Her garden is about 400 square feet now — four raised beds she built herself at a height that keeps her from kneeling, positioned to get full sun from eight in the morning until late afternoon. She grows tomatoes, peppers, three types of beans, lettuce, a short row of radishes that she succession-plants every few weeks, onions, carrots, beets, and two hills of butternut squash at the back edge where they can sprawl without getting in the way of anything else. She estimates she grows about 60 percent of the vegetables her household eats from June through October.

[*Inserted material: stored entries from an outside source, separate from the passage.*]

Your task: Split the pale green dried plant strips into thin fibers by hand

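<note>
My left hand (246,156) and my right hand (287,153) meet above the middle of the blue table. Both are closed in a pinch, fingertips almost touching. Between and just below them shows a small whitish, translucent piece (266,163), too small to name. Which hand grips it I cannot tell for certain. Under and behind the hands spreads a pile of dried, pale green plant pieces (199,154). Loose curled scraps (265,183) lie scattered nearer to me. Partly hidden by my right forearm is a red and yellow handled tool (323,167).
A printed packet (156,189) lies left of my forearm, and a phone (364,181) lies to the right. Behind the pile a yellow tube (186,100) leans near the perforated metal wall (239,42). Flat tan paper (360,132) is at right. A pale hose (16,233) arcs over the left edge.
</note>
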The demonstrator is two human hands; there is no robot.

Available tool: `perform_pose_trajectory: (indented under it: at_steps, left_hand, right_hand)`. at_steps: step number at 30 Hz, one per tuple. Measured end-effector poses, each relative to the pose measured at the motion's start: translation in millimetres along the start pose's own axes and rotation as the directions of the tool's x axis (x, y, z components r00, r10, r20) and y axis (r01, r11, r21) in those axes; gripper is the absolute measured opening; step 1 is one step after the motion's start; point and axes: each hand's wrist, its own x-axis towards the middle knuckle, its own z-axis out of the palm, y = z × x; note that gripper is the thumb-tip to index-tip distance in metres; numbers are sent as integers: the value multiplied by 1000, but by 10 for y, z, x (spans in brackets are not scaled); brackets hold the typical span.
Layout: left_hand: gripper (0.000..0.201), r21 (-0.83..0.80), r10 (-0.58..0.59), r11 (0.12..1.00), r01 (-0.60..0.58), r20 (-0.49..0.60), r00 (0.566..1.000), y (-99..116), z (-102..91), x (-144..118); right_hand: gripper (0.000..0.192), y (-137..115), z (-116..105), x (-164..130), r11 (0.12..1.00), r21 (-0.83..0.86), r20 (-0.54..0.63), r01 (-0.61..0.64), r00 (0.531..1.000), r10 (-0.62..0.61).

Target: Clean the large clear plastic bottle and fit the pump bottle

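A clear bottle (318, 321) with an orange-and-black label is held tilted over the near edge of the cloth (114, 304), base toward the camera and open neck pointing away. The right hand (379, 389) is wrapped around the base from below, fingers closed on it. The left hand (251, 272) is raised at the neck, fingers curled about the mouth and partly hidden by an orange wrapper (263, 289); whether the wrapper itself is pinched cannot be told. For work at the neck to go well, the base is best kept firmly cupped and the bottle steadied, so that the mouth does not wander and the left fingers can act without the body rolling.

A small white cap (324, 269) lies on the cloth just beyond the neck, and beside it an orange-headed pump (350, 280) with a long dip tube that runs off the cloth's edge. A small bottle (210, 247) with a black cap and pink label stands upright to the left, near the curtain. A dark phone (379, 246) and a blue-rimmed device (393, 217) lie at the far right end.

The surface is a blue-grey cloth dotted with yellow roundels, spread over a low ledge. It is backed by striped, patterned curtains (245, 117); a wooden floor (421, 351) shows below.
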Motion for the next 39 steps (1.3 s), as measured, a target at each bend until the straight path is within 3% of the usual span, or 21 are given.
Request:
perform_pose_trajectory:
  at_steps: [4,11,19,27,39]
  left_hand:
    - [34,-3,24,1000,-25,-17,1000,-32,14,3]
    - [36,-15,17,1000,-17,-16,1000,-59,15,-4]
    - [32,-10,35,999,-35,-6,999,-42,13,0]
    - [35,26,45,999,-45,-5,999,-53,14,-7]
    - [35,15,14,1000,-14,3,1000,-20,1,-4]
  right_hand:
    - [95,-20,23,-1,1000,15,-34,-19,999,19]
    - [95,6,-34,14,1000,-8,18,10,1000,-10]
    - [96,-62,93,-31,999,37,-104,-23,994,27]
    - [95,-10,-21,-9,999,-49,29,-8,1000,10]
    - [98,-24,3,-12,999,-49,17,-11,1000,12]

She is also, she is careful to point out, not especially skilled at computers. She can navigate a browser, use a word processor, send email, and operate her inkjet printer. That is all the technology her seed packet system requires. She designed the template herself in about an afternoon and has used it every year since with only small adjustments. The printer sits on a little table in the corner of her spare bedroom, and every August and September she runs a small batch of fresh packets for that season's saved seed, updates her planting notes, and refills the gallon tin.
She has not bought tomato seed since her second year. She has not bought bean seed in three years. She orders fresh onion seed most years because onion seed is genuinely short-lived and she's had batches go spotty in storage, which she considers a fair trade given how little it costs and how long everything else lasts. She spent about $28 on seed this past spring, total — a few packets of things she wanted to try, and the onion seed. Everything else came from the tin on the shelf.

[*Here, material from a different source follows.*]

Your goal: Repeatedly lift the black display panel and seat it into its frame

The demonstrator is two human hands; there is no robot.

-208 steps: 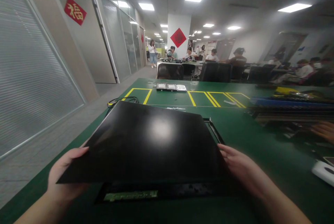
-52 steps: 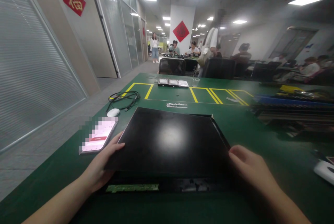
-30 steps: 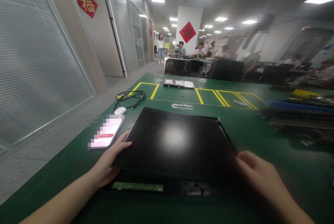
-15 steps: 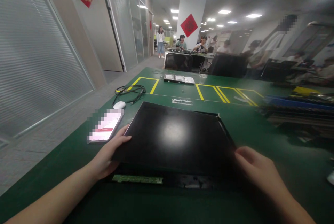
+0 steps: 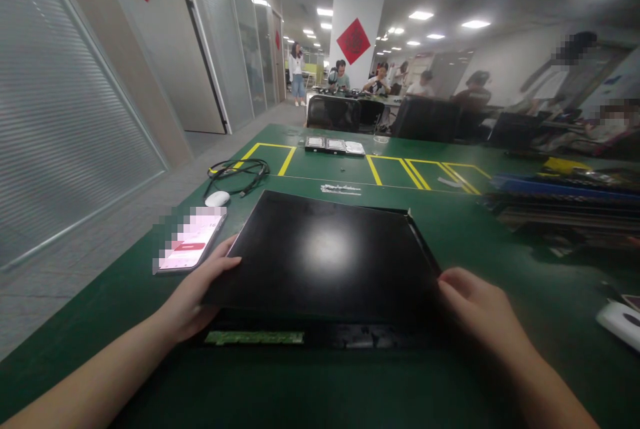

She calculated once, sitting at the kitchen table with a notebook, what she had spent on seed in the fifteen years before she retired — back when she bought fresh packets off the rack every spring without thinking about it. She didn't write the number down because she found it annoying. But she has a very good head for numbers, and she remembers it.
Ruth does not think of herself as a prepper. She does not think of herself as especially self-sufficient or remarkable in any way. She thinks of herself as someone who found something she loves to do and found a smarter way to do it. The garden is the center of her day — she is out there by seven in the morning in good weather, coffee in hand, doing whatever the garden needs before the heat of the day settles in. In the evenings she reads about it. In the winter she plans it. She has been doing this for five years now and says it is the most useful thing she knows how to do.

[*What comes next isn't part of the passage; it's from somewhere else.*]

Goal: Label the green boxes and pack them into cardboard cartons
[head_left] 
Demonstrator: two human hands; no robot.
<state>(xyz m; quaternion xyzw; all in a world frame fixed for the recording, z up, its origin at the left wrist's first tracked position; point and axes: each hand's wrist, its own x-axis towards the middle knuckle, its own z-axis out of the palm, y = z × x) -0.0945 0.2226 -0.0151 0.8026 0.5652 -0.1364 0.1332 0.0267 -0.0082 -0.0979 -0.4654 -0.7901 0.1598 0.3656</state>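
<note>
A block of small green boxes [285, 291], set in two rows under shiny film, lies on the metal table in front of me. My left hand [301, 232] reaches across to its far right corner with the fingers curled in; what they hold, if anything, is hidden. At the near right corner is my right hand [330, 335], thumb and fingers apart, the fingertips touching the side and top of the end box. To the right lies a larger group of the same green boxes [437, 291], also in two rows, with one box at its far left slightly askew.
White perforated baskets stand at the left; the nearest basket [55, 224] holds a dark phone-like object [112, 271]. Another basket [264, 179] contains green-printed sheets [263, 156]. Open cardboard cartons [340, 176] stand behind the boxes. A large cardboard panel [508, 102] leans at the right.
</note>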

When the power went out for four days after a severe storm last summer — she'd had a chest freezer of food that she was worried about, a generator that ran but drank gasoline faster than she liked, and a lot of time to think — she was glad for the garden. The fresh food it was producing at the height of summer meant she wasn't dependent on what was in that freezer. The seed in the tin on the shelf meant that whatever happened, she had next year's garden already put away. That was a steadier feeling, she said, than most people her age are accustomed to having.
“I have five years of tomato seed in that tin. I have next year’s beans and the year after that. Nobody can take that away from me. Nobody can run out of stock on it. It’s just mine.”
She gave seed to her neighbor again this spring. She gave some to a woman at her church who wanted to start a garden and didn't know where to begin. She left a small jar of Cherokee Purple tomato seed at the library's free seed exchange, the same library she goes to twice a week, with a handwritten card describing what the variety was and where it came from. She likes that it keeps moving. She likes that something she grew in her backyard in Missouri will now grow in someone else's backyard, in a garden she will never see, from seed she saved from a plant she started from a packet that came from a man in West Virginia who grew it through the Depression.
That is the part, she said, that you don't get from the hardware store rack.